The Saskatoon City Police determined that the “Woman in the Well” had been killed sometime in the early 1900s. Her body and clothing were relatively well-preserved due to the mixture of water and gasoline from the gas station that was later built on the site.

Carole Wakabayashi, a clothing and textile historian, helped the city police to date the woman’s fitted jacket, high-collared blouse and long skirt to somewhere between 1910 and 1920. A broken golden necklace was found with the body. Also found rolled up in a ball next to the woman’s corpse were a man’s vest and trousers.

Dr. Ernest Walker, forensic archeologist at the University of Saskatchewan, determined that the victim was a Caucasian woman between the ages of 25 and 35, five feet and one inch tall, with a prominent nose and light brown to reddish hair. Walker extracted mitochondrial DNA from the woman’s remains, which investigators hope to match to a living descendant. Police unveiled two facial reconstructions hoping that someone might recognize the woman from old family photos. Police subsequently received about 30 calls from people across Canada and as far away as France looking for a missing mother, grandmother, or great aunt, but no DNA matches have been made to date.

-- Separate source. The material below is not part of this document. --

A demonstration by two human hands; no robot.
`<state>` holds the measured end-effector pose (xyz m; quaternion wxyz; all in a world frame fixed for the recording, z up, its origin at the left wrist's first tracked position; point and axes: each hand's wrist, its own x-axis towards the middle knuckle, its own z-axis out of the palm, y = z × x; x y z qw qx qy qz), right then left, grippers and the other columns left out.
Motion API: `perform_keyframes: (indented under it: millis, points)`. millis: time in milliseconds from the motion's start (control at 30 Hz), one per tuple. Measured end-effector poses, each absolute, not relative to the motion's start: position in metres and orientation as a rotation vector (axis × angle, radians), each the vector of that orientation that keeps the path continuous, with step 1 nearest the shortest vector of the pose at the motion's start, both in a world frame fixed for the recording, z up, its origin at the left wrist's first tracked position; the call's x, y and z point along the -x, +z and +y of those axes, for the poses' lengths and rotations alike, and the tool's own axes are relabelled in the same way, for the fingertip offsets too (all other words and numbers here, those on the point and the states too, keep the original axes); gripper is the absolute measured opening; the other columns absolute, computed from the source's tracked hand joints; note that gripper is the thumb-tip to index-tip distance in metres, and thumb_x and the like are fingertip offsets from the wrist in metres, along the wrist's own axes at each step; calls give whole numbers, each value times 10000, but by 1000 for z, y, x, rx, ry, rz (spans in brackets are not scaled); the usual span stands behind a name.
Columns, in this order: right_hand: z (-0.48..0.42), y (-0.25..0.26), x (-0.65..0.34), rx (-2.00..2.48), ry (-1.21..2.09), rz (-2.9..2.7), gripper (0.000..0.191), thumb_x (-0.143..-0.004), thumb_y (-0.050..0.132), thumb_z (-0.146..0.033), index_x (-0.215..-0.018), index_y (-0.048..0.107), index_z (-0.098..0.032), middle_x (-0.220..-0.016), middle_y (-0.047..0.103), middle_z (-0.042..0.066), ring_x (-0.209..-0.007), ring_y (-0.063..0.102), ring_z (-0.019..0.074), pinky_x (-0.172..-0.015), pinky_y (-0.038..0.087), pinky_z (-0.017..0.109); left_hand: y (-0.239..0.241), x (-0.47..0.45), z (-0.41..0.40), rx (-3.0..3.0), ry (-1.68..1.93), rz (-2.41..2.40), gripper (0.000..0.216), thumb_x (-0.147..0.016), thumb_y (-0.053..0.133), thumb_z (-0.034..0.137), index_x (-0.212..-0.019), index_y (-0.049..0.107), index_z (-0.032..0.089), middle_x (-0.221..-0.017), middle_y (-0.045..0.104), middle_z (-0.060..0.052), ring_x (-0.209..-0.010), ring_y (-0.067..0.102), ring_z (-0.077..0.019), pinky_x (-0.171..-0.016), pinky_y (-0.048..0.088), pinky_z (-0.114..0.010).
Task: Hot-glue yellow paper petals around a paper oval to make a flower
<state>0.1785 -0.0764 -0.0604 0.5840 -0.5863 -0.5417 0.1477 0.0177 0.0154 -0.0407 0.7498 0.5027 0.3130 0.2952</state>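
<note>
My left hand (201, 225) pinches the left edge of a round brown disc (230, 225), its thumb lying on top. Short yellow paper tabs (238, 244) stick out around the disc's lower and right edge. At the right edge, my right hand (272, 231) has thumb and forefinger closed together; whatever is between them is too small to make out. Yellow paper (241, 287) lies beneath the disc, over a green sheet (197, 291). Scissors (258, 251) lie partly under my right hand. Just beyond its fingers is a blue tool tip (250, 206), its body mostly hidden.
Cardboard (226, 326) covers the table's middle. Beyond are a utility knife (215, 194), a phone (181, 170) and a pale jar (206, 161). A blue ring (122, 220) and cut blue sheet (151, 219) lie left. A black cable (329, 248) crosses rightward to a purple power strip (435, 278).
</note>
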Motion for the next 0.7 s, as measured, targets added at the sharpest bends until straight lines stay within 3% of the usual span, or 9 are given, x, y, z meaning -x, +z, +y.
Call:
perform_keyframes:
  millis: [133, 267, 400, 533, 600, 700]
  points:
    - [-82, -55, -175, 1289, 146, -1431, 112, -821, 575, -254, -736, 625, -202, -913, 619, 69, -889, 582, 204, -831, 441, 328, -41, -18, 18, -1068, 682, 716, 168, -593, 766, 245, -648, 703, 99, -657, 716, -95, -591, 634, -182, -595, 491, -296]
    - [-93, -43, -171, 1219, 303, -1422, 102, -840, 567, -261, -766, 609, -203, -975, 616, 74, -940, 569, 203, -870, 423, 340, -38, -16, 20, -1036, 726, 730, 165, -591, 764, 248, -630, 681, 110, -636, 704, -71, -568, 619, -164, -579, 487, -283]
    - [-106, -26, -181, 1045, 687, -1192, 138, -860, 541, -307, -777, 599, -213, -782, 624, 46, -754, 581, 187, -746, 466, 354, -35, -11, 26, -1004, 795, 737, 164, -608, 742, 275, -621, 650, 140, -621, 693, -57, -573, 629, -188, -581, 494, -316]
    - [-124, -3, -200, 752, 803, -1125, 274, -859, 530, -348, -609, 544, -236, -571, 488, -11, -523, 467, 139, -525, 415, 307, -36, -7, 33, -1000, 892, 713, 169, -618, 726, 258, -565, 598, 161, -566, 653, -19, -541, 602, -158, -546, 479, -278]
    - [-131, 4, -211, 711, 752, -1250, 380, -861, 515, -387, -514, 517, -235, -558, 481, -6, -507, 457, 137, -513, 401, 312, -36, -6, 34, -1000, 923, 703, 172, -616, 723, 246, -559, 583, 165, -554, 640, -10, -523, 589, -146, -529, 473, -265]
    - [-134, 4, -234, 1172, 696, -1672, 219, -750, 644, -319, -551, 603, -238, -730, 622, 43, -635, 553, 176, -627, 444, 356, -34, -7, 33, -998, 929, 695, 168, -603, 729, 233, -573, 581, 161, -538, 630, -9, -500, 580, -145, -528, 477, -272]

The Shore Hotel was erected in May of 1912 by William W. Shore in the village of Sutherland. Located about three miles east of Saskatoon, Sutherland was founded by the Canadian Pacific Railway (CPR) in 1908. By the end of 1912, its population had grown from 100 to 1500. Over half of the residents were employees of the CPR.

“I have a good business here which has been growing by leaps and bounds,” Shore told the Saskatoon Daily Star in January 1914. “Since the advent of street cars, the receipts have doubled.” The City of Saskatoon built a new streetcar line to Sutherland that year, and people waited for the arrival of streetcars inside the Shore Hotel. The hotel must have had an unsavory reputation because, on January 14, 1914, the Sutherland Town Council requested that City of Saskatoon build a separate shelter, stating, “… it is not conducive to the morals of the community to have ladies and children awaiting the arrival of cars in the Hotel.” 

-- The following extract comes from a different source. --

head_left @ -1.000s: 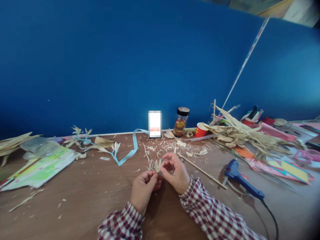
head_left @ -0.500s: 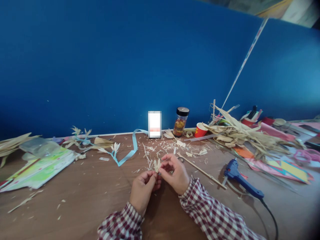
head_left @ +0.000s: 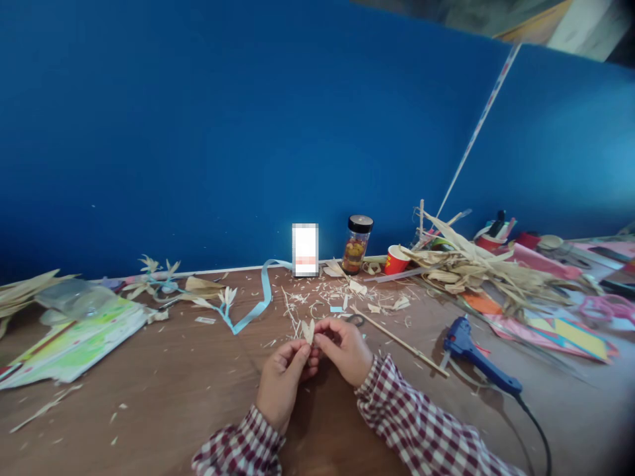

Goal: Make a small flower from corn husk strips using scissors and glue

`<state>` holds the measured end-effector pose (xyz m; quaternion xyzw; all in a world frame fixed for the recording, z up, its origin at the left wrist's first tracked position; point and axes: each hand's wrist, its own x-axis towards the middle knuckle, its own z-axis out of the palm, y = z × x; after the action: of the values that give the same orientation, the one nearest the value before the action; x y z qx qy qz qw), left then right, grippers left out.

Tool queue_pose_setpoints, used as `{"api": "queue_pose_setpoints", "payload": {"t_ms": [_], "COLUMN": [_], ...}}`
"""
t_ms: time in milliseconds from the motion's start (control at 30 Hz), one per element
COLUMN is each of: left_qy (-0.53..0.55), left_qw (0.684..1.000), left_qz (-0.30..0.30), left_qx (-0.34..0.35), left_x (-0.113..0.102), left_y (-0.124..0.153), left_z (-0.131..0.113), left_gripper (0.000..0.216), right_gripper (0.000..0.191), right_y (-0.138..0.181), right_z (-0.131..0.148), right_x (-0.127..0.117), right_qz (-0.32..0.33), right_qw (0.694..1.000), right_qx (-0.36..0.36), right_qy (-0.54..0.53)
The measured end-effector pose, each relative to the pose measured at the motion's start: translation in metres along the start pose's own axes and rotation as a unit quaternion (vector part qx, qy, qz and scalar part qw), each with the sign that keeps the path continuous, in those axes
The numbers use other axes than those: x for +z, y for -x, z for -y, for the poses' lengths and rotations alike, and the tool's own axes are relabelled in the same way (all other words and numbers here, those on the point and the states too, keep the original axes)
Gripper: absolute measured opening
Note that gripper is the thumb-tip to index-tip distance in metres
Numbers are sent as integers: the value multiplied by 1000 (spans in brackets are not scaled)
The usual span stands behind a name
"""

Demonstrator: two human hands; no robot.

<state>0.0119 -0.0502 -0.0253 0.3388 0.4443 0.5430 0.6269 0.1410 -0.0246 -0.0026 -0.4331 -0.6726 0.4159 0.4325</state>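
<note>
Both hands meet at the middle of the table, working on a small husk flower of pale, dry, pointed petals. My left hand is closed, its thumb and forefinger pinching the flower's base. From the other side, my right hand is closed too, thumb and fingertips against the petals. The lower end of the flower is hidden by my fingers. Beyond them lie pale husk shavings and a thin stick. A similar flower with a blue ribbon-wrapped stem rests to the left.
A blue glue gun with a black cord lies at right. Behind stand a lidded jar, a red paper cup and a blurred white upright object. Dry husks pile at right; colourful sheets lie at left.
My right fingers have come down and closed in on the petals, which now show more plainly. A small light-blue scrap among the shavings has come into sight. The view has shifted slightly.
</note>
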Motion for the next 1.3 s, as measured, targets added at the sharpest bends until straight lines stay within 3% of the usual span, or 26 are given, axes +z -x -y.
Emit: {"api": "queue_pose_setpoints", "payload": {"t_ms": [300,1300], "left_qy": [-2,-82], "left_qw": [1000,997], "left_qz": [2,-3], "left_qx": [-10,17], "left_x": [0,-2], "left_y": [2,2], "left_z": [-1,2], "left_gripper": [22,22], "right_gripper": [11,9], "right_y": [-2,-2], "right_z": [-3,-3], "right_x": [-2,-5], "right_qz": [23,41], "right_qw": [999,998], "right_qx": [11,-11], "right_qy": [-29,52]}}
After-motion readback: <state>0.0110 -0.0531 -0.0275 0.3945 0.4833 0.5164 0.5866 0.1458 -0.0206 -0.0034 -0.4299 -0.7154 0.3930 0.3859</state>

Prior to 1914 when water mains and sewer lines were extended from Saskatoon to Sutherland, water was either delivered by horse-drawn tanks to barrels in the kitchens of the town’s homes or hauled from wells. The well on the Shore Hotel site may or may not have been in active use at the time of the woman’s murder.

The Shore Hotel changed ownership three times during 1914, at a cost of $50,000 for each sale. The hotel’s value plummeted when Prohibition was declared by the provincial government in 1915. The Town of Sutherland took the property in 1919 when the taxes weren’t paid. In the fall of 1927, the town advertised in the Star-Phoenix that the old Shore had been declared a public nuisance. Tenders were sought for the demolition of the hotel in November 1927.


Who was the Lady in the Well? Was she a prostitute in this rough-and-tumble town filled with railway workers? Was she an employee at the Shore Hotel, killed by a man at the hotel? Was she a transient herself? Was the crime a domestic one? Sadly, despite the valiant efforts of the Saskatoon Police Service, we will probably never learn her identity.